LONDON (Reuters) - Osama bin Laden's al Qaeda network was investigating the use of nuclear, biological and chemical weapons against the West and had conducted experiments on animals, a British newspaper reported on Saturday.
The Times said this had emerged from detailed examination of documents it discovered in abandoned al Qaeda houses in the Afghan capital Kabul after it fell to Northern Alliance forces on November 13.
The documents, which had been translated, proved al Qaeda was studying how to produce botulin poison in batches strong enough to kill 2,000 people, the paper said.
The hundreds of pages of photocopied, handwritten and printed matter were in a mixture of Arabic, Urdu, Persian, Mandarin, Russian and English.
Samples were photographed and sent to British-based professional translators with scientific qualifications, and to experts in the field of weapons of mass destruction.
The newspaper said they confirmed al Qaeda cells were examining materials to make a low-grade, ``dirty'' nuclear device.
The organization would not have been able to make a large-scale missile or nuclear device from the documents found, but it was ready to use such weapons if it could get them, the Times said.

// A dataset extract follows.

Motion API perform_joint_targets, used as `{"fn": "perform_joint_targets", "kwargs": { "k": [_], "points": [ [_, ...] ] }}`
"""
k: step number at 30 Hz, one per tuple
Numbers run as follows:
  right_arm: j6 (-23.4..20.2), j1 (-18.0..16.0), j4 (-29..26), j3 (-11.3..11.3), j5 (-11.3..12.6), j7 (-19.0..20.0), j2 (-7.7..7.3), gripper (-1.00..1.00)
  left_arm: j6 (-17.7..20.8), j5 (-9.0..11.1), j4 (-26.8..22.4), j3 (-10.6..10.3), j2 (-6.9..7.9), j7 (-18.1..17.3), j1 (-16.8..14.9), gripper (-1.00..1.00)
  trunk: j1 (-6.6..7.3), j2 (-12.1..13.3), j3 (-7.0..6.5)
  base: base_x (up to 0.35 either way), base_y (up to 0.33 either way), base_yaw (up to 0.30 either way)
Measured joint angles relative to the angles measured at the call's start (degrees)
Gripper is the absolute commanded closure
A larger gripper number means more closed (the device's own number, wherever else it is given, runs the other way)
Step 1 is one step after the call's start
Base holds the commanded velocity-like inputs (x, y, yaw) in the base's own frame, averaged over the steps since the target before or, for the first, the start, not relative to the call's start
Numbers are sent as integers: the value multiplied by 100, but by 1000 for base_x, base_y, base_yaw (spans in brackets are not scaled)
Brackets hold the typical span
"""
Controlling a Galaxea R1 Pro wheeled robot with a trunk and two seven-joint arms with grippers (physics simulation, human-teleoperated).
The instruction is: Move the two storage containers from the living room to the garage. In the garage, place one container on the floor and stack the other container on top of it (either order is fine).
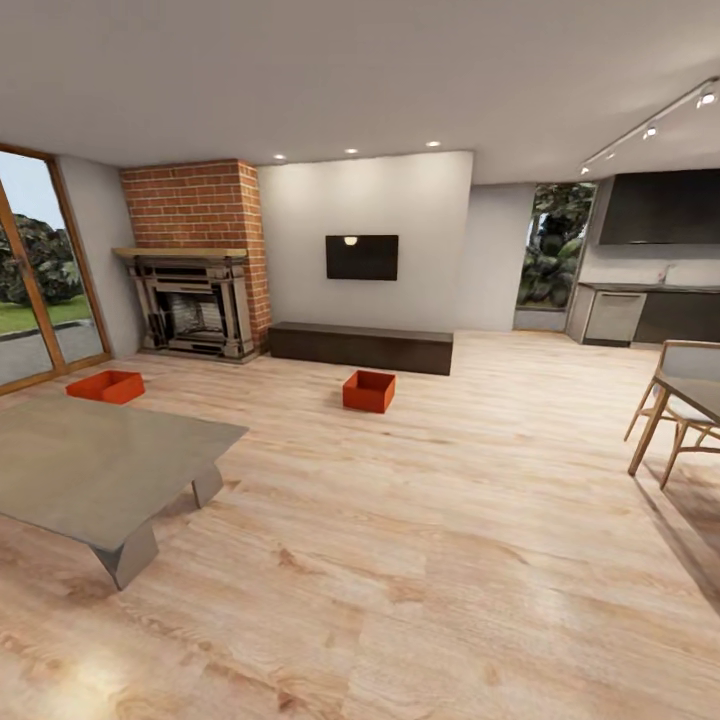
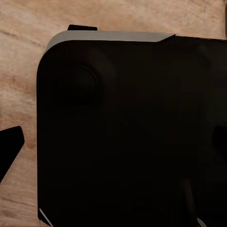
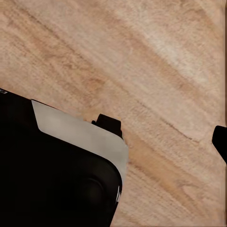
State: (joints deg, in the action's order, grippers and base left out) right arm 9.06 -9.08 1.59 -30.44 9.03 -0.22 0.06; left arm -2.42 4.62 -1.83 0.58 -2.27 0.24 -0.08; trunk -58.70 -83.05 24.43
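Room: living room, light wood-plank floor (image 1: 420,560) running from near to far.
Left container (image 1: 105,385): orange-red bin on the planks at far left, just beyond the far edge of the grey low table (image 1: 95,465), near the glass doors (image 1: 40,270).
Centre container (image 1: 369,390): second orange-red bin, upright on the floor mid-room, just in front of the low dark console (image 1: 360,347); well apart from the first.
Far wall: black TV (image 1: 361,257) mounted above the console; red brick fireplace (image 1: 196,260) to its left.
Right side: wooden chair and table edge (image 1: 680,410) near; dark kitchen counter (image 1: 650,310) farther back.
Left wrist view: large black rounded body (image 2: 127,132) with a pale grey rim, wood floor behind it; possibly the robot's own base, too dark to say.
Right wrist view: similar black body (image 3: 52,175) with a grey edge, over diagonal floor planks.
Left gripper: spread or pressed together, cannot tell.
Right gripper: likewise cannot tell.
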Motion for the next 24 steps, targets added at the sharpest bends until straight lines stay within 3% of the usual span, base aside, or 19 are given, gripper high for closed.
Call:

One section described how chemical weapons were tested on rabbits. The animals died when subjected to cyanide and sodium.
The documents also showed al Qaeda was training units to assassinate Middle Eastern leaders sympathetic to the West.
The newspaper said documents discovered by British and U.S. agents in the Afghan cities of Kandahar and Jalalabad suggested that 40 Britons were given training at al Qaeda camps.